» Instructions for the task: Return the listing exactly, please; no pictures.

» Collected material:
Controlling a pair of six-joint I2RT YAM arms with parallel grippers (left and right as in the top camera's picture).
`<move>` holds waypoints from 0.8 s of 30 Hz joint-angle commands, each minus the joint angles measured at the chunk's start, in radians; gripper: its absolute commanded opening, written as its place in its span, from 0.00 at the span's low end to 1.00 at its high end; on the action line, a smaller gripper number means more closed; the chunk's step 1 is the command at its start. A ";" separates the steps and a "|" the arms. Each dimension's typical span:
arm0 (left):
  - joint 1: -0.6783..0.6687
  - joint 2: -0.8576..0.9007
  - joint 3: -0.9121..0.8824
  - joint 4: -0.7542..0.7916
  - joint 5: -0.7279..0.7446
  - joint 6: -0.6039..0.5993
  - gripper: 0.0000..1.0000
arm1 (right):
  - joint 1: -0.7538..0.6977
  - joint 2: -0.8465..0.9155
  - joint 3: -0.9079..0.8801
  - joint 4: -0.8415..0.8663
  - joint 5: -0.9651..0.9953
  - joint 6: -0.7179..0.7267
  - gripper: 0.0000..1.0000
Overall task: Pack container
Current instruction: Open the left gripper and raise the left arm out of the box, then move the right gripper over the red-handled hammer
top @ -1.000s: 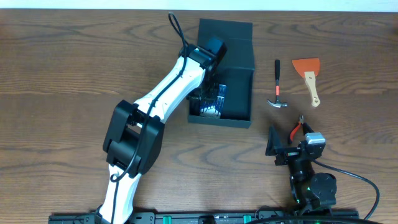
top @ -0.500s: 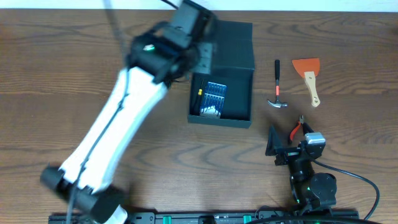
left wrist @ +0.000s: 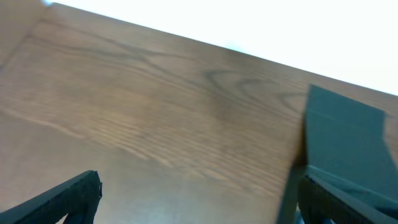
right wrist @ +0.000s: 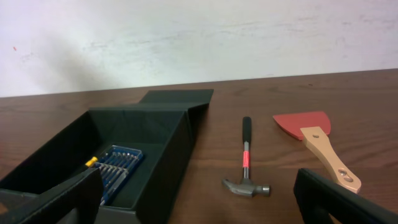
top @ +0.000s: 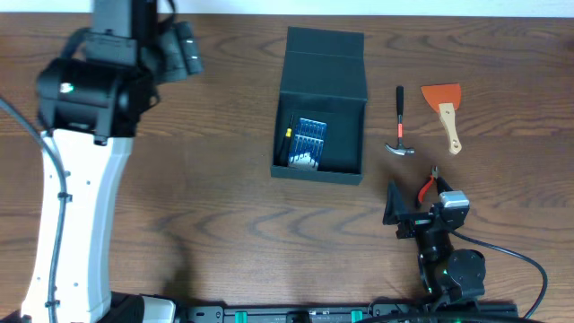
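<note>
The container (top: 350,81) is a dark box standing open at the table's middle, its flap lid folded back. A blue screwdriver case (top: 308,144) lies inside it, also seen in the right wrist view as the case (right wrist: 115,167) within the container (right wrist: 180,155). My left gripper (top: 184,49) is raised high at the far left, well away from the box. Its jaws (left wrist: 202,205) stand open over bare wood, with the container's lid (left wrist: 345,134) to the right. My right gripper (top: 420,208) rests near the front edge. It is open (right wrist: 199,205) and holds nothing.
A small hammer (top: 401,126) with a black and red handle lies right of the box, also seen in the right wrist view (right wrist: 247,168). Further right is an orange scraper (top: 446,112) with a wooden handle. Red-handled pliers (top: 430,186) lie just beyond my right gripper.
My left arm has risen out of the container and swung far left, its jaws opening. The blue screwdriver case stays in the box. The right arm has not moved.
</note>
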 commanded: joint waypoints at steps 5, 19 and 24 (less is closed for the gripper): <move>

» Answer for the task:
Controlling a pair of six-joint I2RT YAM arms with parallel grippers (left and right as in the top camera's picture).
`<move>` holds waypoints from 0.8 s of 30 Hz joint-angle commands, each minus the joint angles measured at the chunk's start, in radians; gripper: its absolute commanded opening, written as its place in its span, from 0.00 at the span's low end to 1.00 at its high end; on the action line, a smaller gripper number means more closed; the chunk's step 1 is the command at its start. A ";" separates the steps and a "|" the arms. Each dimension's typical span:
arm0 (left):
  - joint 1: -0.6783..0.6687
  - joint 2: -0.8576..0.9007
  - joint 3: -0.9121..0.8824
  - joint 4: -0.7542..0.7916
  - joint 5: -0.7279..0.7446
  - joint 6: -0.6039..0.5993
  - gripper: 0.0000..1.0000
arm1 (right):
  - joint 1: -0.7538..0.6977
  - joint 2: -0.8465..0.9155
  - joint 3: -0.9079..0.8801
  - joint 4: -0.8415..0.8663
  - joint 5: -0.9651..0.9953
  - joint 6: -0.7179..0.7267
  - gripper: 0.0000..1.0000
Overall task: Pack container
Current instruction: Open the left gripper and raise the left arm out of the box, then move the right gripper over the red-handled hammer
top @ -1.000s: 
top @ -0.500s: 
left wrist @ +0.000s: 
right wrist @ +0.000s: 
top @ +0.000s: 
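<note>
The container (top: 350,81) is a dark box standing open at the table's middle, its flap lid folded back. A blue screwdriver case (top: 308,144) lies inside it, also seen in the right wrist view as the case (right wrist: 115,167) within the container (right wrist: 180,155). My left gripper (top: 184,49) is raised high at the far left, well away from the box. Its jaws (left wrist: 202,205) stand open over bare wood, with the container's lid (left wrist: 345,134) to the right. My right gripper (top: 420,208) rests near the front edge. It is open (right wrist: 199,205) and holds nothing.
A small hammer (top: 401,126) with a black and red handle lies right of the box, also seen in the right wrist view (right wrist: 247,168). Further right is an orange scraper (top: 446,112) with a wooden handle. Red-handled pliers (top: 430,186) lie just beyond my right gripper.
My left arm has risen out of the container and swung far left, its jaws opening. The blue screwdriver case stays in the box. The right arm has not moved.
</note>
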 commanded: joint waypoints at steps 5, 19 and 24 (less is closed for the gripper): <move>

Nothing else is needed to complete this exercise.